- Born: 10 May 1908 Flushing, New York
- Died: 4 May 1976 (aged 69) Washington D.C.
- Occupation: Geologist
- Awards: Alexander Winchell Distinguished Award (Posthumous)

= Marjorie Hooker =

American mineralogist, petrologist (1908–1976)

Marjorie Hooker (10 May 1908 – 4 May 1976) was an American geologist who worked to collect data on the make-up of igneous and metamorphic rocks as well as acted as a mineral specialist for the United States Department of State from 1943 to 1947. Her work on deciphering chemical data for granite rocks led her to collect and correspond information with geologists from all around the world. The multiple associations with which she worked include the American Association for the Advancement of Science, the Washington Academy of Sciences, the Geological Society of London, the Mineralogical Society of Great Britain and Ireland, the American Geophysical Union, the Geological Society of America, and the Mineralogical Association of Canada. She also worked as a delegate of the International Geological Congresses for their 19th, 20th, 23rd, and 24th meetings. Her contributions to Geology have been recognized with an award created in her name at Syracuse University to recognize and aid exceptional student research.

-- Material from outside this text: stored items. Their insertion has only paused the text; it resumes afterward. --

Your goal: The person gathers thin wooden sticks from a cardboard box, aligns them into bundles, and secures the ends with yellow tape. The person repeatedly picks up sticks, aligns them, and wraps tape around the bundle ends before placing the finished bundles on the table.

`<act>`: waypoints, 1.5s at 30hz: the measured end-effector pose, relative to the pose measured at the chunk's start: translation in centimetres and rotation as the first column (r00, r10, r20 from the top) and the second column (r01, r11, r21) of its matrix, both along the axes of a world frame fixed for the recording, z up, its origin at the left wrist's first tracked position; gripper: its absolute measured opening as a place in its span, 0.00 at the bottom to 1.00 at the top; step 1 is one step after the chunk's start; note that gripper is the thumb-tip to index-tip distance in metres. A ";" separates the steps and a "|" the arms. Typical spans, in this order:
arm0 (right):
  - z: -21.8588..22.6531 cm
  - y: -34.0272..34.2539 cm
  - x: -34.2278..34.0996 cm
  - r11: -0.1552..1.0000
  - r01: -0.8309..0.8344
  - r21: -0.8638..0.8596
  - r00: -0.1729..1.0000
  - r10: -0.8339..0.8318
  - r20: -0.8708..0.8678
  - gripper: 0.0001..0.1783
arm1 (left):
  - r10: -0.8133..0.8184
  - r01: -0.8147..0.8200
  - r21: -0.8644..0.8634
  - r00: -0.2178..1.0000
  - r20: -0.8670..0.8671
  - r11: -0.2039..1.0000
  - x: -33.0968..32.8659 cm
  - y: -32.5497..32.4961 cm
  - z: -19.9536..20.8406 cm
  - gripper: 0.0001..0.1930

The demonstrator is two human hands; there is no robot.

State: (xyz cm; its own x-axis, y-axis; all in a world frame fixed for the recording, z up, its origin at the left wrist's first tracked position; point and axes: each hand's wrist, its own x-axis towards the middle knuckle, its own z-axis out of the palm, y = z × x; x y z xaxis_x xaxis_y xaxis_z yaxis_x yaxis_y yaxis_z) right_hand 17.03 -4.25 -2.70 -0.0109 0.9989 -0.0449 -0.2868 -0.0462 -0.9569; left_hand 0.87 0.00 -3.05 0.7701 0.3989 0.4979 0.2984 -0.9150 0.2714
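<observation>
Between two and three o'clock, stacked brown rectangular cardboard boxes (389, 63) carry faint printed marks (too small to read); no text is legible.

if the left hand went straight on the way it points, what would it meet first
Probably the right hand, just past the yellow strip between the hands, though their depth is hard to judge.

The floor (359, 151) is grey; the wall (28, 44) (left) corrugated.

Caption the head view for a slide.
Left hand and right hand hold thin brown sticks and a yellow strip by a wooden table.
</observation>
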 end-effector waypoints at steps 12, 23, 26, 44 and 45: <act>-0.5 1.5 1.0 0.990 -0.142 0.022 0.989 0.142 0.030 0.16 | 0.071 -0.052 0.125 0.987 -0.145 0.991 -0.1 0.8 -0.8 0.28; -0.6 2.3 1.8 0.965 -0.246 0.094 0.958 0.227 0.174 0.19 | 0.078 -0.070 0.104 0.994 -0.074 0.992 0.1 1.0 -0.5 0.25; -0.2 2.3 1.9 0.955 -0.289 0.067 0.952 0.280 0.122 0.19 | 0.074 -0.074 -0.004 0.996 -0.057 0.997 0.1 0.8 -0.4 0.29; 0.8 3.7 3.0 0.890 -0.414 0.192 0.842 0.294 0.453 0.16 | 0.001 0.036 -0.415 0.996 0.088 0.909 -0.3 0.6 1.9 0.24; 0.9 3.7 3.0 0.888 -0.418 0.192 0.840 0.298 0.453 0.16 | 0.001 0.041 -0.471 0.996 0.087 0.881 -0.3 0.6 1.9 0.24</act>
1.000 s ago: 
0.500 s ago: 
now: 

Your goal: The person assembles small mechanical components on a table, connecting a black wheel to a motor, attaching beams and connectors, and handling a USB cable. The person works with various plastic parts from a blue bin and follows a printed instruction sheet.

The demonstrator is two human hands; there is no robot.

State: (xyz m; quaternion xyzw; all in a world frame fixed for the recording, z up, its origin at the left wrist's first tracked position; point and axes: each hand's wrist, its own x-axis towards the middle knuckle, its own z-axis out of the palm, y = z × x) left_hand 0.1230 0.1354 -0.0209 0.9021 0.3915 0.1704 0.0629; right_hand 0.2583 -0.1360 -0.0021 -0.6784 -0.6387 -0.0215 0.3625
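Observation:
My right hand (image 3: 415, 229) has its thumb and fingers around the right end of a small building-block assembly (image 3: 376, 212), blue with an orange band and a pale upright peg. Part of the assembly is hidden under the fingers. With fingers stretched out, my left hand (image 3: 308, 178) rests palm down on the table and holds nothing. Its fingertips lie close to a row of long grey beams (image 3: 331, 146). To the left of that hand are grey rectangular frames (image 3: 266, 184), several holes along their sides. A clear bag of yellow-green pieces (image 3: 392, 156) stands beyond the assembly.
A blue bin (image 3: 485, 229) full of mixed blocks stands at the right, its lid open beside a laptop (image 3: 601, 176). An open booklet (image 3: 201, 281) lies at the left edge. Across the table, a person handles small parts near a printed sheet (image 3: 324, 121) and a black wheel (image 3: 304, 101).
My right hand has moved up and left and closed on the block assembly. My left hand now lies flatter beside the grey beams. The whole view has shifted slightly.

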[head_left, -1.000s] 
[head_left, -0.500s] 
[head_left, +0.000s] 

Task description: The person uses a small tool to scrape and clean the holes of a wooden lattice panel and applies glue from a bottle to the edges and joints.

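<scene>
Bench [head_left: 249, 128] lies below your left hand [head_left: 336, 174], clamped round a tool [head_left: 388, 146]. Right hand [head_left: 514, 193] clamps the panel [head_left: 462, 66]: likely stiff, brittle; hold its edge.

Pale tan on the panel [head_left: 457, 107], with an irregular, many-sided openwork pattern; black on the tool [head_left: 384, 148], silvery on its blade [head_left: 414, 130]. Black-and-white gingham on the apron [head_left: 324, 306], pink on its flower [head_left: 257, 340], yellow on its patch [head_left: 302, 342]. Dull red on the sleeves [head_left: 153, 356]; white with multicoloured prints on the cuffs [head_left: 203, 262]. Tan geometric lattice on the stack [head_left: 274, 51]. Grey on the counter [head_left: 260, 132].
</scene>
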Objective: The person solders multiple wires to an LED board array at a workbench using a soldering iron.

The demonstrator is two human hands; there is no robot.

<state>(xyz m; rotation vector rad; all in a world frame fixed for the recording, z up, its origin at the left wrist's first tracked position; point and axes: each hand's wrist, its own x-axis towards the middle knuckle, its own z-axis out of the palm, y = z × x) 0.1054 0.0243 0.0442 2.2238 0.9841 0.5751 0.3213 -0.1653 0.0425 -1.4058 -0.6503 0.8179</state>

== Early life and education ==
Hooker was born in Flushing, New York.

She attended Hunter College in New York City. There, she worked towards a B.A. in the field of Geology which she received in 1929. Hooker went on to Syracuse University to continue her studies and received a M.A. in Geology in 1933. From 1933 to 1937 she continued her graduate studies at Columbia University and George Washington University.

== Research career ==
Hooker spent 30 years writing bibliographies and studying rocks and minerals. Though most of her studies on rocks and minerals were through past data of notable geologists, Hooker was also responsible for compiling geological data from literature from different regions in the world. One of Hooker's most recognized published bibliography was Data of Rock Analyses volumes 1–5. In these volumes she compiles a list of literature from the years 1914–1953 pertaining to the chemical analyses of igneous and metamorphic rocks. Hooker categorizes the literature based on which country they were published in, including the countries of Africa, New Zealand, Iceland, and Australia. Hooker also organized the literature from 1866 to 1968 that prioritized the chemical analysis of igneous and metamorphic rock in the Puerto Rican region. Due to this work 90% of the published igneous and metamorphic rocks found on the Greater and Lesser Antilles are on a magnetic tape in a form retrievable by rock type, location, and other parameters. Hooker could have published more papers but her standards were sometimes too high.

Hooker was also interested in writing about lesser-known histories of the geological field, such as the term Nuée ardente which she put much research into. French geologist Alfred Lacroix coined this term and Hooker published writings on Lacroix's accounts and reports in the early 1900s when studying the Mount Pelée eruptions. This published works was called The Origin of the Volcanological Concept Nuée Ardente.

== Contributions and awards ==
Hooker's notable contribution to the field of scientific bibliography and her devotion in multiple scientific societies is globally-recognized. Through her career as an organizer in Mineralogical Abstracts, she authored sixty-four articles. Her active participation towards improving the development of the geological societies led her to establish and maintain communication with other geologists from around the world. In addition to her participation in a great number of scientific association across the world including Great Britain, Japan, Ireland, Switzerland, Canada and United States, she also served consecutive terms as the representative of the International Geological Congress (19th, 20th, 23rd and 24th terms). Due to her profound contribution to the field of geology, she was honored with the position of secretary of the General Meeting from the 7th term until her death. Following her death in 1976, she was posthumously honored with the Alexander Winchell Distinguished Award from Syracuse University, and to recognize her exceptional contributions to the field of geology, an award was created in her name to recognize outstanding students and aid their research.

== Personal life ==
Hooker's life was highly dedicated to science. The majority of her life and her personal interests were connected to her involvement in scientific societies all around the world. The back room in her home in Silver Spring, Maryland was turned into the office for the Mineralogical Society of America. Hooker had many visitors from around the world, as she would host visitors from foreign countries when they came to America to work on geological affairs. The Montgomery Hills area of Silver Spring was where she worked to assist with local community affairs. One of these community affairs included being a judge for a Science fair. She also played the violin. She brought her violin with her on many different trips to different countries.

Hooker had two sisters, Elsie and Vera, who continued to live in New York after her death.